On 15th April 1916, after seven days at sea in some of the most hostile conditions imaginable, Ernest Shackleton and his man landed their three small boats on Elephant Island marking the first time the men had seen solid ground in over 16 months. This small narrow spit of rocky beach would become one of the most iconic waypoints in our beloved survival story; this location is known as Point Wild.

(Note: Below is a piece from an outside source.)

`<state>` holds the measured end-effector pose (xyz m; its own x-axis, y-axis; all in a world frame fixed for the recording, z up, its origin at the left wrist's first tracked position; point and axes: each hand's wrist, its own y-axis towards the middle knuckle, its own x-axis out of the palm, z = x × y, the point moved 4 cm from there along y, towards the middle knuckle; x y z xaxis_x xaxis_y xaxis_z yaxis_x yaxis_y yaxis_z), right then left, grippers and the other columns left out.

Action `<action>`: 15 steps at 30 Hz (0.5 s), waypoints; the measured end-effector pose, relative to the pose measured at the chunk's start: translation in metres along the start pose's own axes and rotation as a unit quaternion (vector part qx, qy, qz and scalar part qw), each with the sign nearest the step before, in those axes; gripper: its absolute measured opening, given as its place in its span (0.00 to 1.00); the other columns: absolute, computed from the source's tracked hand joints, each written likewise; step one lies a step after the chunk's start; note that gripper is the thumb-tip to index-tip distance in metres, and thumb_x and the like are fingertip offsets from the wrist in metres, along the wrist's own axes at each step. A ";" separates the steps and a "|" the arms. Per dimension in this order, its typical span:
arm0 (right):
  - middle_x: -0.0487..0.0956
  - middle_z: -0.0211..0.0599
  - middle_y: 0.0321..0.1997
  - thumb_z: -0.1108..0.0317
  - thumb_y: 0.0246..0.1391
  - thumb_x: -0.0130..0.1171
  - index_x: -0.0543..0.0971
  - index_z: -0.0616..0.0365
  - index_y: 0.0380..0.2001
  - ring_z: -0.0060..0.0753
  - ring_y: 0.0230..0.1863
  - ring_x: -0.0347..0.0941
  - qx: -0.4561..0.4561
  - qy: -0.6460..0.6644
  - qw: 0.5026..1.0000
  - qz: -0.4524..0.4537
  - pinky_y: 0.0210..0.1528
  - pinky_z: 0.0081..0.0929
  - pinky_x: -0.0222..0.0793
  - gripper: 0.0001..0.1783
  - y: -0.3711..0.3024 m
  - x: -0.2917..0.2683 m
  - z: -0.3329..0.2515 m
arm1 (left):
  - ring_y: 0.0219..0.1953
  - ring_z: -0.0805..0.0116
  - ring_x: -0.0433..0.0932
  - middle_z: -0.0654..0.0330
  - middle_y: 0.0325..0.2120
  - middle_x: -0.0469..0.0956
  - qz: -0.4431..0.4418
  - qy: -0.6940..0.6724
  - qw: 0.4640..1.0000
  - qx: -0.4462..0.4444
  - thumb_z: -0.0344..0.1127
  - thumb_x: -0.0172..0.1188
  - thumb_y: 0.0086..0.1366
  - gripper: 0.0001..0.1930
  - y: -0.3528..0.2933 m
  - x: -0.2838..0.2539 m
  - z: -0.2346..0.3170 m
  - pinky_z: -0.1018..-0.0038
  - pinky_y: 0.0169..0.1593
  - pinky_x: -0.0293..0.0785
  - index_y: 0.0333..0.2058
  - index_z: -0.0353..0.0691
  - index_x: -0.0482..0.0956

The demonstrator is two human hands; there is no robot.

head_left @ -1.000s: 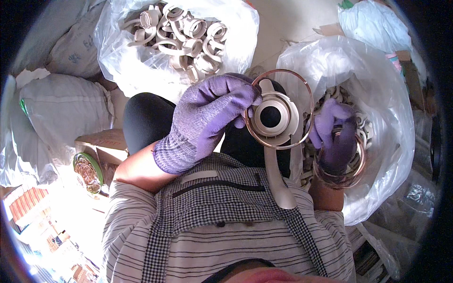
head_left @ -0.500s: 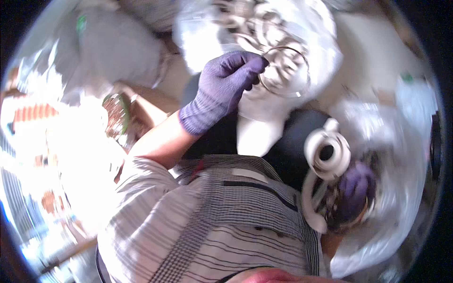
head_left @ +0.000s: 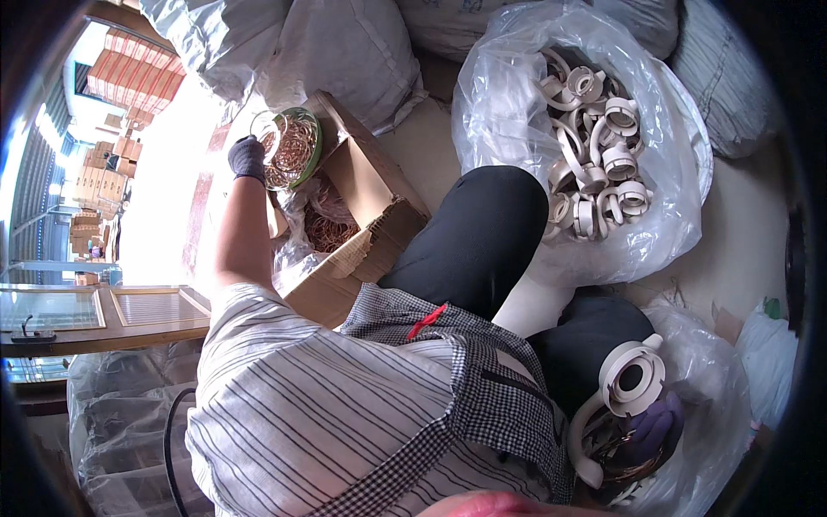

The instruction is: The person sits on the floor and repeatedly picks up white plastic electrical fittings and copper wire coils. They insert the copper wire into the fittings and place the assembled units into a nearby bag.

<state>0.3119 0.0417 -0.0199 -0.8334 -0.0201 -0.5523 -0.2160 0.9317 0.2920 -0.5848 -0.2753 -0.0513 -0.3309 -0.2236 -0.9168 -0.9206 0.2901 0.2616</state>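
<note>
My left hand [head_left: 247,158], in a dark purple glove, reaches to the far left. Its fingers are closed on a thin metal ring [head_left: 267,138] beside a green basin [head_left: 315,148] heaped with copper-coloured wire rings [head_left: 291,153]. At the lower right, my right hand [head_left: 652,431] wears a purple glove and curls around a bunch of thin metal rings [head_left: 633,472]. Against it sits a white plastic collar with a curved handle [head_left: 614,379], close to my right knee. Whether the right fingers also grip this collar is hidden.
Under the basin stands an open cardboard box [head_left: 366,164] with more wire rings inside. A clear plastic bag [head_left: 500,112] of several white handled collars [head_left: 618,161] lies ahead. Stuffed sacks [head_left: 345,65] line the back; another plastic bag [head_left: 715,370] is at right.
My left hand has swung from in front of my knees to the basin at far left, with the ring. The view has turned left. My right hand stays beside the white collar.
</note>
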 end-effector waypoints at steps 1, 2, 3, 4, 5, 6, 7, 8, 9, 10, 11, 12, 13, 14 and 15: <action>0.73 0.48 0.43 0.60 0.69 0.49 0.70 0.71 0.54 0.40 0.40 0.72 0.000 -0.003 1.000 0.002 0.43 0.33 0.70 0.22 0.004 0.001 -0.002 | 0.45 0.46 0.83 0.49 0.42 0.84 -0.033 0.011 0.999 -0.001 0.40 0.53 0.63 0.15 0.002 0.012 -0.009 0.58 0.49 0.78 0.38 0.43 0.88; 0.73 0.48 0.44 0.60 0.69 0.49 0.71 0.71 0.54 0.40 0.40 0.72 0.005 -0.005 1.000 0.003 0.44 0.33 0.70 0.22 0.006 0.000 -0.002 | 0.48 0.46 0.83 0.48 0.44 0.84 -0.066 0.024 0.997 0.002 0.39 0.53 0.62 0.15 -0.002 0.009 -0.011 0.57 0.51 0.78 0.39 0.43 0.87; 0.73 0.48 0.44 0.61 0.69 0.49 0.71 0.71 0.53 0.40 0.41 0.72 0.010 -0.009 1.000 0.006 0.44 0.33 0.70 0.22 0.008 0.003 -0.002 | 0.48 0.46 0.82 0.47 0.44 0.83 -0.073 0.027 0.997 -0.005 0.39 0.52 0.63 0.16 0.003 0.017 -0.016 0.57 0.51 0.78 0.40 0.43 0.87; 0.73 0.48 0.44 0.61 0.69 0.49 0.71 0.71 0.53 0.40 0.41 0.72 0.013 -0.010 1.000 0.008 0.44 0.33 0.70 0.22 0.010 0.004 -0.002 | 0.49 0.46 0.82 0.47 0.44 0.83 -0.079 0.029 0.996 -0.012 0.40 0.52 0.63 0.16 0.010 0.028 -0.023 0.56 0.51 0.78 0.40 0.43 0.87; 0.74 0.48 0.45 0.61 0.69 0.49 0.71 0.70 0.53 0.40 0.42 0.72 0.014 -0.012 1.000 0.010 0.45 0.33 0.70 0.21 0.011 0.006 -0.003 | 0.49 0.46 0.82 0.46 0.45 0.83 -0.085 0.030 0.996 -0.016 0.40 0.52 0.63 0.16 0.013 0.031 -0.022 0.56 0.52 0.78 0.41 0.43 0.87; 0.74 0.48 0.45 0.61 0.68 0.49 0.72 0.70 0.53 0.40 0.42 0.73 0.015 -0.016 1.000 0.012 0.45 0.33 0.70 0.21 0.012 0.006 -0.004 | 0.50 0.46 0.82 0.46 0.45 0.83 -0.101 0.031 0.994 -0.028 0.40 0.52 0.63 0.17 0.016 0.035 -0.023 0.56 0.52 0.77 0.42 0.43 0.87; 0.74 0.48 0.45 0.61 0.68 0.49 0.72 0.70 0.53 0.40 0.42 0.73 0.016 -0.019 1.000 0.013 0.45 0.32 0.71 0.21 0.013 0.006 -0.004 | 0.50 0.45 0.82 0.45 0.46 0.83 -0.117 0.032 0.992 -0.040 0.40 0.52 0.63 0.17 0.019 0.037 -0.024 0.56 0.53 0.77 0.42 0.43 0.87; 0.74 0.48 0.46 0.61 0.68 0.49 0.72 0.70 0.53 0.40 0.43 0.73 0.013 -0.022 1.000 0.014 0.46 0.32 0.71 0.21 0.015 0.007 -0.005 | 0.50 0.45 0.81 0.45 0.46 0.82 -0.134 0.032 0.989 -0.054 0.41 0.52 0.63 0.17 0.021 0.043 -0.027 0.56 0.53 0.77 0.43 0.42 0.87; 0.75 0.48 0.46 0.62 0.68 0.49 0.73 0.70 0.53 0.39 0.43 0.73 0.012 -0.024 1.000 0.015 0.46 0.32 0.71 0.21 0.017 0.007 -0.006 | 0.50 0.45 0.82 0.45 0.46 0.83 -0.142 0.023 0.987 -0.079 0.41 0.52 0.64 0.18 0.022 0.047 -0.031 0.56 0.53 0.77 0.43 0.42 0.87; 0.75 0.48 0.46 0.62 0.68 0.50 0.73 0.69 0.53 0.39 0.44 0.73 0.010 -0.026 1.000 0.014 0.46 0.32 0.71 0.21 0.018 0.009 -0.006 | 0.50 0.45 0.82 0.45 0.46 0.83 -0.135 0.021 0.987 -0.083 0.41 0.51 0.64 0.18 0.021 0.049 -0.036 0.56 0.53 0.77 0.43 0.42 0.87; 0.75 0.47 0.46 0.62 0.68 0.50 0.73 0.69 0.53 0.39 0.44 0.73 0.010 -0.028 0.999 0.014 0.47 0.32 0.71 0.20 0.019 0.009 -0.007 | 0.50 0.45 0.82 0.46 0.46 0.83 -0.128 0.019 0.988 -0.085 0.41 0.51 0.64 0.18 0.021 0.049 -0.039 0.56 0.53 0.77 0.43 0.42 0.87; 0.76 0.47 0.47 0.62 0.67 0.50 0.73 0.69 0.53 0.39 0.45 0.74 0.009 -0.027 1.000 0.013 0.47 0.32 0.71 0.20 0.020 0.010 -0.007 | 0.50 0.45 0.82 0.46 0.46 0.83 -0.121 0.018 0.989 -0.088 0.41 0.51 0.65 0.18 0.021 0.048 -0.042 0.56 0.53 0.77 0.44 0.42 0.87; 0.76 0.47 0.47 0.62 0.67 0.50 0.74 0.69 0.53 0.39 0.45 0.74 0.007 -0.025 1.000 0.012 0.47 0.32 0.71 0.20 0.022 0.012 -0.007 | 0.49 0.45 0.82 0.44 0.44 0.84 -0.097 0.002 0.992 -0.083 0.41 0.53 0.63 0.18 0.021 0.046 -0.044 0.58 0.52 0.77 0.43 0.39 0.86; 0.76 0.47 0.47 0.63 0.67 0.50 0.74 0.69 0.53 0.39 0.46 0.74 0.006 -0.023 1.000 0.013 0.48 0.32 0.71 0.20 0.024 0.013 -0.006 | 0.48 0.45 0.82 0.42 0.43 0.84 -0.059 -0.062 0.987 -0.134 0.40 0.55 0.62 0.18 0.021 0.043 -0.049 0.58 0.52 0.77 0.44 0.37 0.86; 0.76 0.47 0.48 0.63 0.67 0.50 0.74 0.68 0.53 0.39 0.46 0.74 0.007 -0.025 1.000 0.014 0.48 0.32 0.71 0.20 0.024 0.013 -0.007 | 0.48 0.44 0.83 0.41 0.41 0.84 -0.022 -0.124 0.976 -0.179 0.39 0.56 0.60 0.19 0.019 0.040 -0.041 0.59 0.52 0.77 0.45 0.35 0.85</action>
<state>0.2924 0.0618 -0.0148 -0.8119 0.0236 -0.5833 -0.1856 0.9369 0.2962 -0.6238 -0.3173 -0.0705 -0.2697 0.0170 -0.9628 -0.9610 -0.0690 0.2679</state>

Today National Geographic Orion sets sail north leaving the white continent behind, we chase the horizon, replicating the route of The Boss and his men. Mid-morning, we are informed that we would be making a slight detour to investigate an unknown object northeast of our current position. After finding ourselves soon navigating “The Land of Giants” huge tabular icebergs up to 2 miles in length scattered as far as the eye can see. Being informed that we were not quite there yet with smirking and somewhat cheeky smiles from our bridge and expedition team we arrive at our surprise location: the mother of all tabular bergs, A68A.

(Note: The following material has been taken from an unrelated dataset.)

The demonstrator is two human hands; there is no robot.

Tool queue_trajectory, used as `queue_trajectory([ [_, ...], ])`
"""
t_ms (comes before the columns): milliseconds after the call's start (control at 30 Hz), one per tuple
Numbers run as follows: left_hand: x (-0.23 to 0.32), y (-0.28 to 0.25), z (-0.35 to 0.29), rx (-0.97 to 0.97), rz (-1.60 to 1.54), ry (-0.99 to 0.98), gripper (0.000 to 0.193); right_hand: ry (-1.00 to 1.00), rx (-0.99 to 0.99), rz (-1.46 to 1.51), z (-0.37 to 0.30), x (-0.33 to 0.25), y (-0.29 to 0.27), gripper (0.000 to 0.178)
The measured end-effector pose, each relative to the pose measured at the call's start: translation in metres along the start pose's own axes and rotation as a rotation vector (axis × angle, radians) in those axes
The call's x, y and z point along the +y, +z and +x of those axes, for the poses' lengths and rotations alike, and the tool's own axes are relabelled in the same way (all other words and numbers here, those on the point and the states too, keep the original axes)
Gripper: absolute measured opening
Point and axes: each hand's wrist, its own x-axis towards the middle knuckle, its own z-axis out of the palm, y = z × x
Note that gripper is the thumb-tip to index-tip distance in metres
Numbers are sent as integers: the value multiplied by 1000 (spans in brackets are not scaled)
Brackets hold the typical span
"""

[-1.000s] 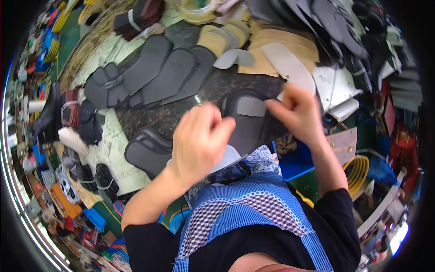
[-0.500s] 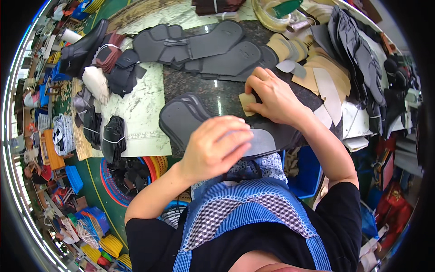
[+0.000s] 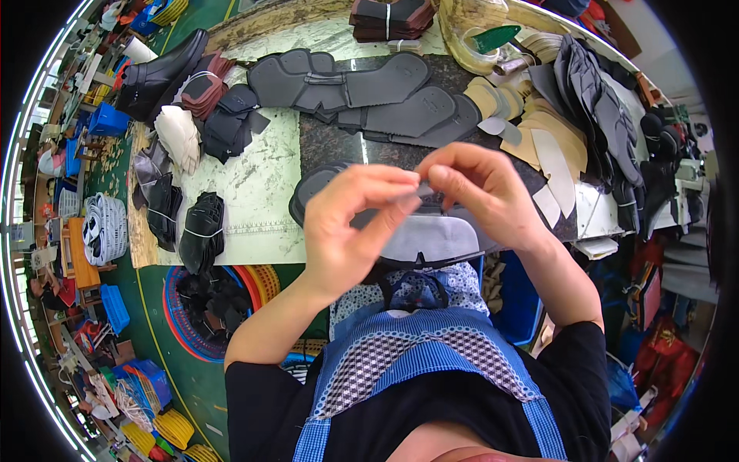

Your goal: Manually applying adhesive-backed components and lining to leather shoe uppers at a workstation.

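My left hand [image 3: 346, 223] and my right hand [image 3: 485, 196] meet at the fingertips above the dark stone slab [image 3: 327, 138]. Both are closed in a pinch. A thin greyish piece shows blurred by the left fingers; what exactly each hand pinches I cannot make out. Just below them, at the table's near edge, lies a cut shoe piece [image 3: 429, 237] with a light grey face and a dark rim. Partly behind my left hand is a stack of dark grey shoe pieces [image 3: 312, 189]. More dark grey shoe pieces [image 3: 385, 85] are spread along the far side of the slab.
Tan and grey cut pieces [image 3: 550, 150] lie at the right, beside draped black pieces [image 3: 593, 100]. A tub with a green-handled tool [image 3: 495, 38] stands at the back. Tied black bundles [image 3: 202, 231] and a black boot [image 3: 162, 73] sit left. Below is a round basket [image 3: 171, 316].
My right hand has lifted off the small tan piece on the slab and come toward my left hand. My left hand has risen slightly, and the fingertips now meet.
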Motion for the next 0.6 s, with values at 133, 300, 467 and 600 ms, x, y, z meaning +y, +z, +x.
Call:
queue_trajectory([
  [133,-2,2,-7,93,-676,-612,11,-103,134,-70,-3,-10,6,19],
  [300,6,1,-8,-64,-779,-700,14,-6,-69,-249,-12,-18,6,13],
  [467,22,3,-12,-289,-983,-680,26,170,-395,-132,-40,-19,9,10],
  [600,29,10,0,-221,-141,342,26,124,-296,87,-64,9,1,9],
])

A68A is the fourth largest iceberg ever recorded and the largest floating object currently on planet Earth, this 87-mile chuck of ice captivated those of us aboard National Geographic Orion right into the late hours of the afternoon.
After dinner, we cruise the Charles Strait, the short-tempered body of water that separates Clarence and Elephant Island. With the skillful navigation of the bridge team, we arrive at Point Wild just on dusk. With beautiful still conditions, moody clouds and light snow dusting the decks it sets the scene of what Shackleton’s men experienced for their 105-day ordeal.